Rodney Scott's participation brings a James Beard Award-winning perspective to the festival, and his whole-hog barbecue style offers an interesting pairing challenge for Margaret River's wine producers.
Driven by the vision and commitment of the Fayard family, Château Saint Marguerite has become a stand-out producer of quality Provence wines. The estate, located in the Côtes de Provence appellation, represents the kind of family-driven investment that has reshaped Provence over the past two decades, a shift from bulk rosé production to estate-bottled wines with terroir specificity and cellar precision.
Provence rosé has undergone a transformation since the early 2000s, when a handful of estates began bottling wines that emphasized freshness, minerality, and food-pairing versatility over the sweet, simple styles that dominated the category.

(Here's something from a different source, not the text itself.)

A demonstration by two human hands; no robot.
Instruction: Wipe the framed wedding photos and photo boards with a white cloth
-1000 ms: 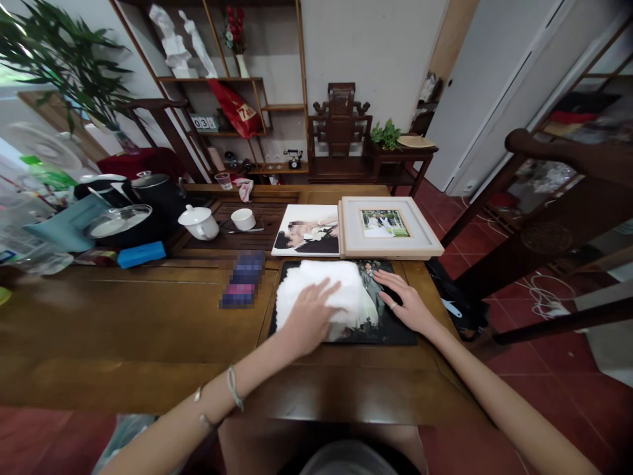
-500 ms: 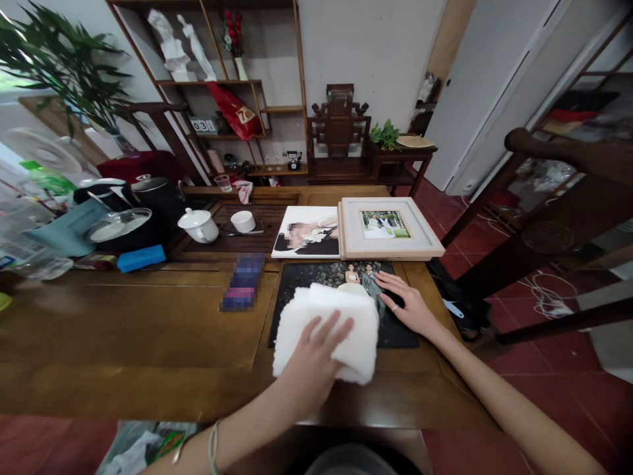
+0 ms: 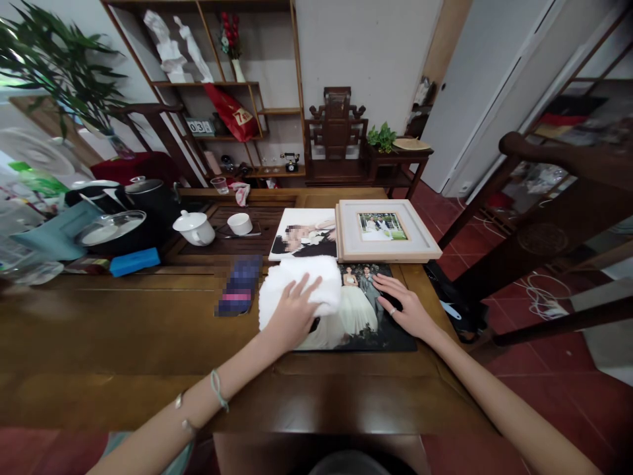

Château Saint Marguerite's approach reflects this shift: the estate focuses on estate-grown fruit, careful vineyard management, and winemaking techniques that preserve the delicate aromatics and crisp acidity that define high-quality Provence rosé.
For travelers planning Provence itineraries, Château Saint Marguerite offers a case study in how the region has evolved beyond the beach-bottle stereotype.
The estate's location in the Côtes de Provence appellation, the largest and most diverse of Provence's rosé-producing zones, gives it access to a range of terroirs, from coastal vineyards influenced by Mediterranean breezes to inland sites with more continental characteristics.
The wines of Apremont in Savoie are wines of light and air, according to Decanter. Apremont, a cru within the Vin de Savoie appellation, produces white wines from Jacquère grown on limestone scree left by a medieval mountain collapse. The wines, crisp, mineral-driven, and built for alpine cuisine, represent the kind of regional specificity that gets lost in the global wine conversation.
The mountain collapse that created Apremont's terroir occurred in 1248, when a section of Mont Granier broke away and buried several villages under millions of tons of limestone rubble. The resulting scree field, known locally as the Abymes, became the foundation for Apremont's vineyards.
The limestone soils drain quickly and reflect sunlight back onto the vines, creating conditions that allow Jacquère, a neutral, high-acid variety, to ripen while retaining the freshness that defines Savoie whites.
For travelers planning trips to the French Alps, Apremont offers a wine-country detour that pairs naturally with skiing, hiking, and the region's cheese-driven food culture. The wines are best consumed young, within two to three years of the vintage, and they pair particularly well with the region's fondue, raclette, and charcuterie traditions.